WORK REQUIRED:
The listing below needs to be copied in full, exactly.
(DATASET SECTION Opens)
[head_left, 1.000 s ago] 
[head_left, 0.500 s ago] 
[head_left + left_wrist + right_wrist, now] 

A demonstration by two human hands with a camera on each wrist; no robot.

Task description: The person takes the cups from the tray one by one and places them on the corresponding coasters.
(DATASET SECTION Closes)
RESULT OF THIS TASK:
[head_left, 1.000 s ago] 
[head_left, 0.500 s ago] 
[head_left + left_wrist + right_wrist, now] 

A demonstration by two human hands with a camera on each wrist; no robot.

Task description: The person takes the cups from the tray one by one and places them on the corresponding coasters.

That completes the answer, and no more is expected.